Child Welfare South Africa (CWSA) has welcomed the passing of the Children's Bill by the National Assembly.
The National Assembly passed the Bill into law last week after a long consultative process to establish a more effective child protection system in the country.
"Extensive input was rendered by the NGO sector and especially Child Welfare South Africa towards this progressive piece of legislation," said the body's national executive director André Kalis.
The new groundbreaking provisions in the Children's Bill call for the establishment of a National Child Protection Register.
This register would enable organisations working with children to check that all employees, regardless of whether they work directly or indirectly with children, are suitable to work with children.
It will bar anyone who has been found guilty of an offence against children from working in an environment that has child protection as its aim.
The law also broadens the scope of care options for children who appear before the Children's Court.
The more traditional placement options, such as foster care and residential care, have been enhanced by the introduction of shared care and court-ordered kinship care.
These options go a long way towards preserving families and aiding families to retain their responsibilities towards children.
The inclusion of these options is also "positive" in that it will make financial resources available to service delivery organisations to facilitate less traditional forms of care for children.
The legislation also calls for the improvement of the care of children living within child-headed households, allowing for a child to remain with his/her siblings but under the supervision of an adult person designated by the court.
Mr Kalis said this was a victory as the CWSA had lobbied for the care and protection of this vulnerable group of children and "we have been heard".
He said it reinforced the belief of CWSA that children should not be burdened with adult responsibilities.
It also addresses the lack of social work resources in the facilitating of foster care of children.

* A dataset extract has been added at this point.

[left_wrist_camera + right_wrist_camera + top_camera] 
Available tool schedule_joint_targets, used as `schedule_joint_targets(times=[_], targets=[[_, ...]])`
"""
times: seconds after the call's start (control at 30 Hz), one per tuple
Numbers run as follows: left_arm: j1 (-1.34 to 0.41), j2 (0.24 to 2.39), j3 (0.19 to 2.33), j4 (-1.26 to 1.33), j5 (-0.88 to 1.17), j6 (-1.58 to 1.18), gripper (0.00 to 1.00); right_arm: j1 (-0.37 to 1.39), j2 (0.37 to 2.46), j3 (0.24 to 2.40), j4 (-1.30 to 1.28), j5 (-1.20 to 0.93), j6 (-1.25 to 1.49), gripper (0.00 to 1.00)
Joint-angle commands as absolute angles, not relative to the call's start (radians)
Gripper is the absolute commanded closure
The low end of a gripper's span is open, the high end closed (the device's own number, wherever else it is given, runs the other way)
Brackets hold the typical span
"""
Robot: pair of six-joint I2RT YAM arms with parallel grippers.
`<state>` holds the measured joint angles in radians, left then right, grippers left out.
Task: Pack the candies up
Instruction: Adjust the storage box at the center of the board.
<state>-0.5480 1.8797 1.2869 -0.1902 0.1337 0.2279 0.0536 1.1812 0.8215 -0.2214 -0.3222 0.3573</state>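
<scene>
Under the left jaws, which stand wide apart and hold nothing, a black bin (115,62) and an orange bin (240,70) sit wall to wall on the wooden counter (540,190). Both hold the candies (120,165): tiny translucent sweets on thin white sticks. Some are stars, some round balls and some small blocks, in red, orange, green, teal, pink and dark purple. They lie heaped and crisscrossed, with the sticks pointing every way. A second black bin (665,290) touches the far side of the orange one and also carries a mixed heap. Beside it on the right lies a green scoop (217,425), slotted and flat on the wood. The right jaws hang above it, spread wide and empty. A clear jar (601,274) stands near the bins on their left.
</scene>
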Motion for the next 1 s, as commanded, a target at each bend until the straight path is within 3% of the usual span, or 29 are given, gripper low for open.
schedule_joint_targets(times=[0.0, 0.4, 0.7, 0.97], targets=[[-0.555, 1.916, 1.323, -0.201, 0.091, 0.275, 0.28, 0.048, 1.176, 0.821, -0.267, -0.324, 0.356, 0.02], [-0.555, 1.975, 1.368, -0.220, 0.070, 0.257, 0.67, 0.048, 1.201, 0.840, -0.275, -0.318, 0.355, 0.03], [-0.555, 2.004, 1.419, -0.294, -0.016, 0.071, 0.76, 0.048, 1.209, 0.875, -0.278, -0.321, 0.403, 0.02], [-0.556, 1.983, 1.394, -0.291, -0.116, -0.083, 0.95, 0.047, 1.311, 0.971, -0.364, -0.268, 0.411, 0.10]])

The HIV and AIDS pandemic has resulted in thousands of orphaned and vulnerable children needing alternative family care.
The new provisions would enable social service delivery organisations to effect foster care with children's extended families without the added burden of reporting to the Children's Court every two years.
The period of reporting has been amended to allow for longer periods thus freeing social workers to focus on children at risk.
The law also expands the child protection net to protect street children, children involved in child labour, trafficked children, refugee children and children in child-headed households by enforcing social work intervention and social work investigations into the circumstances of these children.
It provides for adoption of many more children by families with fewer financial means.
Prospective adoptive parents who qualify would be assisted with an adoption grant.
The law also establishes a Register of Adoptable Children and Prospective Adoptive Parents.
"This is a first for our country and will aid social workers in matching children and adoptive parents throughout South Africa, opening the scope of placement options and effecting permanency in the lives of all vulnerable children," said Mr Kalis.
It also puts into operation the stipulations of the Hague Convention on inter-country adoption that will regulate international adoption by forcing South Africa to adhere to international standards and requirements.
"We applaud the Minister of Social Development, Dr Zola Skweyiya, on the introduction of these much-needed measures in the field of child protection and thank Parliament for passing this new legislation," said Kalis.
However, Child Welfare South Africa remained "extremely" concerned that the existing lack of human and financial resources within the social service delivery system will hamper the implementation of the Children's BiIl at ground level.
We urge Government to attend to the financing of NGOs and social work subsidies with the same urgency that they afforded the development of this Bill," Kalis concluded.